Updated on February 10, 2018

Frequent and Excessive Urination Definition

By the medical definition, in individuals older than 5 years of age, urinating 4-7 times per day is considered normal and urinating 8 times or more per day is considered frequent. For the purpose of this article I describe urinating more than 5 times per day as frequent.

In adults, excessive urination means excreting more than 3 liters of urine per day. Excessive urination is, obviously, always also frequent urination.

Here, I will describe common conditions that can cause either frequent or excessive urination and typical symptoms associated with them, so they will be easier to recognize.

A. Frequent Urination

In the "frequent urination" part of the article I mention conditions with frequent, but not excessive urination, that is without significant increase of total daily urine volume.

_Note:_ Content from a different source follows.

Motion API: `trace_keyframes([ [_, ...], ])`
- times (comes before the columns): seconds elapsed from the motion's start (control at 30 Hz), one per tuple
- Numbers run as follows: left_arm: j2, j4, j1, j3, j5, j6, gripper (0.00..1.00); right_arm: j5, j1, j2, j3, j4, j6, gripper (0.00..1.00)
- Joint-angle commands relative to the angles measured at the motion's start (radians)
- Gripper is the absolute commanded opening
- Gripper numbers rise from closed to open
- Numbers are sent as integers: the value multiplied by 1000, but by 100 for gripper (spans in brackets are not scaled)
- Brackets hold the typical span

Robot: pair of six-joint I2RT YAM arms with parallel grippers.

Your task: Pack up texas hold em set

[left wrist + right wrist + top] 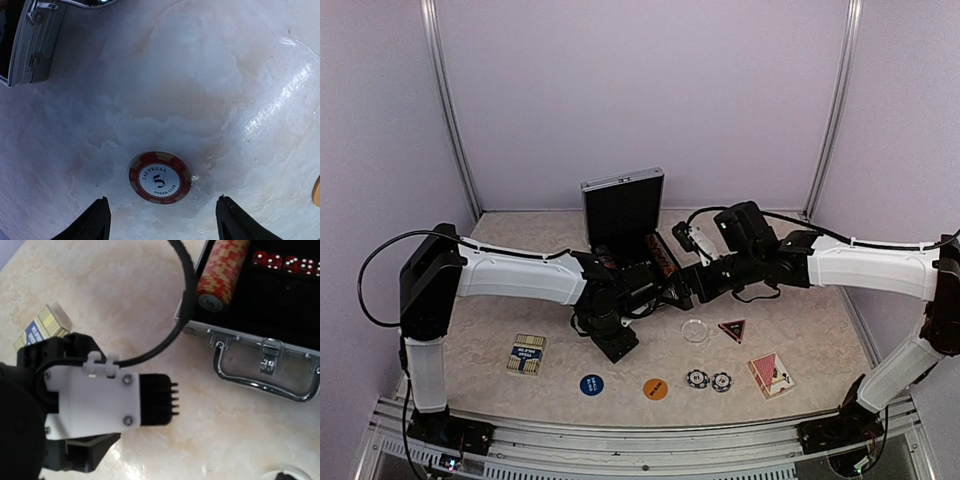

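The silver briefcase stands open at the back, with a row of red chips and red dice in its black lining; its handle faces the front. In the left wrist view a red "5" poker chip lies flat on the table. My left gripper is open just above it, fingers apart and touching nothing. My right gripper hovers at the case's front edge. Its fingers are out of its wrist view, where nothing shows held.
Along the front lie a blue-yellow card deck, a blue disc, an orange disc, two striped chips and a red card deck. A clear disc and a dark triangle sit right of centre. The two wrists are close together.
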Motion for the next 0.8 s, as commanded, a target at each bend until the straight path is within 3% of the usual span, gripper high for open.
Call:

1. Psychological or Physical Stress

Source

Emotional stress may make you more aware of your bladder fullness and urinate more frequently as you actually need. Often, it is enough if you just wait a bit and the urge to urinate will go away.

If you feel cold, the arteries in your skin will narrow in order to prevent heat loss. This will slightly increase the blood pressure and force your kidneys to excrete some water from the blood into the urine. Anything what can warm you, can help prevent frequent urinaton.

Walking or any other physical activity can make you urinate more often.

If you drink in the evening, it is likely you will need to get up and urinate in the middle of the night.


2. Constipation or Bloating

A piece of hard stool can expand your rectum, which can press upon the bladder and irritate it. You can try to prevent constipation by consuming enough insoluble fiber, for example, from whole grains, by drinking enough water and by being physically active.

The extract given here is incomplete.